Exercise details
Give every entry again, exactly.

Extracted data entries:
%%
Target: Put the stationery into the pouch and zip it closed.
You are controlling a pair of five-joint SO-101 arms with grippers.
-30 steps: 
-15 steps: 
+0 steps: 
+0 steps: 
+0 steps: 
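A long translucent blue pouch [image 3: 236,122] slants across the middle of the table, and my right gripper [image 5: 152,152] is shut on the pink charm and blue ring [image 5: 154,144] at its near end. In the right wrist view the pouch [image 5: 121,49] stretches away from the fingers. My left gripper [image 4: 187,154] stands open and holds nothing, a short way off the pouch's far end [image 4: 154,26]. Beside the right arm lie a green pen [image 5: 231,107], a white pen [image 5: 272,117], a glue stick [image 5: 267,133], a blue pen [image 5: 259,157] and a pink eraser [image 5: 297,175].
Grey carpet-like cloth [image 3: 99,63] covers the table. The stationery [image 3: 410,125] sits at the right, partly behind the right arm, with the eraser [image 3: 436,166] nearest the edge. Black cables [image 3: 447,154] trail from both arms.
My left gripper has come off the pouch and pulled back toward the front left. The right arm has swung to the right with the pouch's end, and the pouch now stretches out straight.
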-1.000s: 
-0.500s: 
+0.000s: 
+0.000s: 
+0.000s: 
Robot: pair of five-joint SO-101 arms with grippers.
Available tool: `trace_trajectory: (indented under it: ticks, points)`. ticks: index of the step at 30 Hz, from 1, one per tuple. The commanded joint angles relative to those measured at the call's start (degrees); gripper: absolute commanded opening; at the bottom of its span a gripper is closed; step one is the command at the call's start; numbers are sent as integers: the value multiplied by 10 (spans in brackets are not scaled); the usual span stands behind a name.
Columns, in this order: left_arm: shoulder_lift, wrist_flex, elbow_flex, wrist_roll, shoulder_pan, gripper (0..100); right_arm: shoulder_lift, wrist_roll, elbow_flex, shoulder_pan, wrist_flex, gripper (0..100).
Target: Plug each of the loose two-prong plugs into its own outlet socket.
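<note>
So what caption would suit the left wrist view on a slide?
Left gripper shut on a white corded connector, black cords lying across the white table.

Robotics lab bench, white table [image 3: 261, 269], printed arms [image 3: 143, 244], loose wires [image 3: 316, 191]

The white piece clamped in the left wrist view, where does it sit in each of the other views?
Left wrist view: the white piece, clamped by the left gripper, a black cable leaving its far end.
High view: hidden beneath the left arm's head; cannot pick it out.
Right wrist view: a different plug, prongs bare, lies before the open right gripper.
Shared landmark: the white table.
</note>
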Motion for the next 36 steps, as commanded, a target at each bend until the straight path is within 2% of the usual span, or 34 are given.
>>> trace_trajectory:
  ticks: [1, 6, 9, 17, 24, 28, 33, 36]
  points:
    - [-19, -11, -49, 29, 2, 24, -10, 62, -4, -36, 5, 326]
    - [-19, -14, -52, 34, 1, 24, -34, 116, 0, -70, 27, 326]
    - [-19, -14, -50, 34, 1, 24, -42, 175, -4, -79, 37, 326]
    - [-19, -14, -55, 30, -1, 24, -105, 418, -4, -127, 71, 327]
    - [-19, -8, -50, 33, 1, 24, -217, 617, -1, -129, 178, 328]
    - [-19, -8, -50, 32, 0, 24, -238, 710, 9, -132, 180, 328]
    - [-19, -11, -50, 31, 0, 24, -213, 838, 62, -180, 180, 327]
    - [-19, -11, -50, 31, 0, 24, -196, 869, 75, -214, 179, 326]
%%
Task response
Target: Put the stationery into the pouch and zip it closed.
You are controlling a pair of five-joint SO-101 arms with grippers.
-30 steps: 
-15 steps: 
+0 steps: 
+0 steps: 
+0 steps: 
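A long translucent blue pouch [image 3: 236,122] slants across the middle of the table, and my right gripper [image 5: 152,152] is shut on the pink charm and blue ring [image 5: 154,144] at its near end. In the right wrist view the pouch [image 5: 121,49] stretches away from the fingers. My left gripper [image 4: 187,154] stands open and holds nothing, a short way off the pouch's far end [image 4: 154,26]. Beside the right arm lie a green pen [image 5: 231,107], a white pen [image 5: 272,117], a glue stick [image 5: 267,133], a blue pen [image 5: 259,157] and a pink eraser [image 5: 297,175].
Grey carpet-like cloth [image 3: 99,63] covers the table. The stationery [image 3: 410,125] sits at the right, partly behind the right arm, with the eraser [image 3: 436,166] nearest the edge. Black cables [image 3: 447,154] trail from both arms.
My left gripper has come off the pouch and pulled back toward the front left. The right arm has swung to the right with the pouch's end, and the pouch now stretches out straight.
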-1.000s: 
-0.500s: 
+0.000s: 
+0.000s: 
+0.000s: 
Robot: pair of five-joint SO-101 arms with grippers.
Available tool: `trace_trajectory: (indented under it: ticks, points)`. ticks: index of the step at 30 Hz, from 1, one per tuple. The commanded joint angles relative to those measured at the call's start (degrees); gripper: absolute commanded opening; at the bottom of its span a gripper is closed; step one is the command at the call's start; numbers are sent as integers: the value multiplied by 10 (spans in brackets are not scaled); the usual span stands behind a name.
Columns, in this order: left_arm: shoulder_lift, wrist_flex, elbow_flex, wrist_roll, shoulder_pan, gripper (0..100); right_arm: shoulder_lift, wrist_roll, elbow_flex, shoulder_pan, wrist_flex, gripper (0..100).
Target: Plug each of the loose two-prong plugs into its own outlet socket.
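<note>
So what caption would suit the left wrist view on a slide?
Left gripper shut on a white corded connector, black cords lying across the white table.

Robotics lab bench, white table [image 3: 261, 269], printed arms [image 3: 143, 244], loose wires [image 3: 316, 191]

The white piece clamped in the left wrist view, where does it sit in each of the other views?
Left wrist view: the white piece, clamped by the left gripper, a black cable leaving its far end.
High view: hidden beneath the left arm's head; cannot pick it out.
Right wrist view: a different plug, prongs bare, lies before the open right gripper.
Shared landmark: the white table.
</note>
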Motion for the next 36 steps, as commanded, a target at each bend until the straight path is within 2% of the usual span, or 34 are given.
>>> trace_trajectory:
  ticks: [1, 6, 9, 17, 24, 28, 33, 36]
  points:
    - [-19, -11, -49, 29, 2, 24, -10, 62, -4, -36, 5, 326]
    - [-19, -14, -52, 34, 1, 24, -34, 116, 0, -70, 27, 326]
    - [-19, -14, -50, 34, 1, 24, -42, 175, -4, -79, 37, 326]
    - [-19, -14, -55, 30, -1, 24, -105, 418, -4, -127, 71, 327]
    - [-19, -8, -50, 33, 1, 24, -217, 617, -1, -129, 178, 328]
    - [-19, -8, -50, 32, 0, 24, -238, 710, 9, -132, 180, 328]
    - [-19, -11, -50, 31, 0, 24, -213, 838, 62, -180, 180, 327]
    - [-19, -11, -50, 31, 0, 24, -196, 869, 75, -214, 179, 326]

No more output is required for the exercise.